Recruitment marketing has increasingly become a core competency of talent acquisition. To keep up with today’s consumer-minded job seekers, modern recruiting professionals are adopting recruitment marketing techniques and tools to establish and sustain connections with candidates.

According to a recent iCIMS study, 52 percent of survey respondents would be open to a new career opportunity if contacted by a recruiter with a relevant opportunity, even if they weren’t actively seeking a new job.

You can make it simple for passive candidates to submit basic information and opt-in to automated email campaigns with candidate relationship management (CRM) software. Sending automated personalized, branded communications based on what talent pool they belong to makes passive candidates more likely to think of your organization when they are ready to apply to a job. This usually involves sharing career opportunities, networking events, and company information in scheduled newsletters.

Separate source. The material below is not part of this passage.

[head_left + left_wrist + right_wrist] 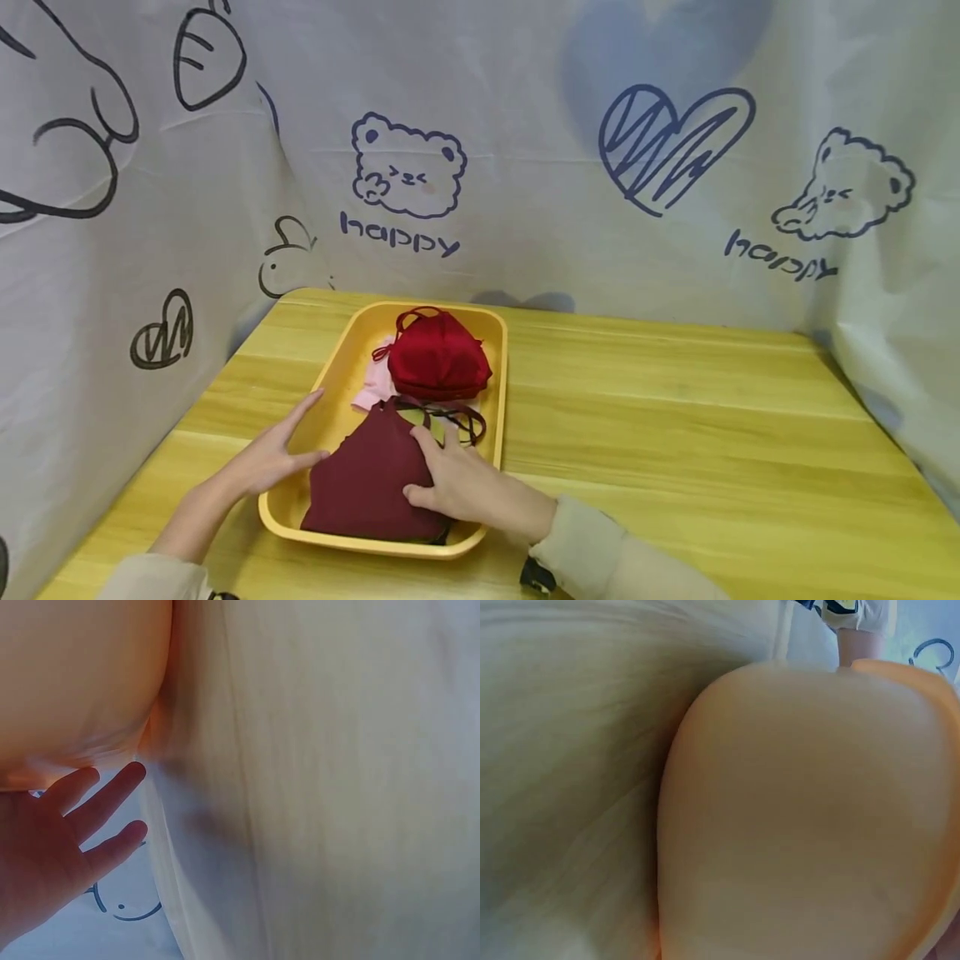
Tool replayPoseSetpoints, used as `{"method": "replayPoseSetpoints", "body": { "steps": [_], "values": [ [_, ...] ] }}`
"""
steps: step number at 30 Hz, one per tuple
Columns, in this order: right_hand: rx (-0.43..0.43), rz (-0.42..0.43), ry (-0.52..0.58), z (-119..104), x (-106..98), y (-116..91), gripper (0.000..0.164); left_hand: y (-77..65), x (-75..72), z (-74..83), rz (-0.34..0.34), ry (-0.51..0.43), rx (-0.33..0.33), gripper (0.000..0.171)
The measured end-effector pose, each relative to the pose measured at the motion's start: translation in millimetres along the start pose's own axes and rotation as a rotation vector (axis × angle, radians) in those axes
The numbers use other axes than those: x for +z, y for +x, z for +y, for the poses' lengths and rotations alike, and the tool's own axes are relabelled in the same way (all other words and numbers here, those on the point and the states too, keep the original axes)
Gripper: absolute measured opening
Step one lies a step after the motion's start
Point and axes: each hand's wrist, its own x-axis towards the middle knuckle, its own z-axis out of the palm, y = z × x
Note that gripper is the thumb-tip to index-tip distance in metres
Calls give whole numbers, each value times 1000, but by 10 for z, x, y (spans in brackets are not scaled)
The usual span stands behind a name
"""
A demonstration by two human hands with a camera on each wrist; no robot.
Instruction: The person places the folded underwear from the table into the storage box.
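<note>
A yellow plastic tray (pixel 503 375) holds several folded fabric pieces. At its near end lies a maroon garment (pixel 367 483) with thin straps. My right hand (pixel 465 483) reaches over the tray's right rim, its fingers spread on or just above that garment's right side. Over the left rim is my left hand (pixel 262 458), fingers apart, the thumb tip at the maroon garment's left edge. The left wrist view shows three fingers of the left hand (pixel 67 840) beside the tray's outer wall (pixel 82 667). In the right wrist view, the tray wall (pixel 802 810) hides most of the right hand.
A shiny red strappy garment (pixel 438 358) sits at the tray's far end. Pink cloth (pixel 375 379) shows beside it. The tray stands on a wood-grain table (pixel 675 433). White sheets with drawings (pixel 525 183) enclose the table's back and sides.
</note>
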Motion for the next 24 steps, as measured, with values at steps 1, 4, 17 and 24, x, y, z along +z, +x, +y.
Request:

But there are rules and regulations you should be aware of before partnering with a software company for your recruitment email marketing needs. 

What is the CAN SPAM Act?

According to the Federal Trade Commission (FTC), the CAN-SPAM Act establishes requirements for commercial messages, gives recipients the right to have you stop emailing them, and spells out tough penalties for violations.

These requirements do not just apply to bulk emails that end up in your spam folder, this applies to all commercial messages from businesses.

Non-Compliance Can Be Costly

Recruiters need to stay compliant with CAN-SPAM laws to ensure their emails aren’t turning off future applicants and avoid costly penalties. Each separate email in violation of the CAN-SPAM Act can cost up to $40,654 in penalties.

While emails relating to talent acquisition generally do not fall under the CAN-SPAM guidelines,  iCIMS Connect  can be used to meet the seven guiding principles of the act.

According to the FTC website here are some of the main requirements you should be aware of:

1.     Identify the person or business who initiated the message

2.     Use accurate headlines and sublines that are not misleading

3.     Identify the message as an ad

4.     Include your valid physical postal address within your emails

5.     Tell recipients how to opt out of recruiting future emails from you

6.     Honor opt-out requests from recipients within 10 business days 

7.     Monitor email marketing that others are doing on your behalf

How You Can Reduce Risk

Talent acquisition professionals should partner with a software solution that gives users peace of mind so they can focus on bringing in the best talent for their organization. iCIMS Connect offers tools that help users include opt-out options, honor opt-outs, and track all emails for monitoring. The system can be used to provide clear information, avoid deceptive subjects, and include information about company location. Any advertisements a customer choose to send to candidates through the system can be labeled and marked as ads.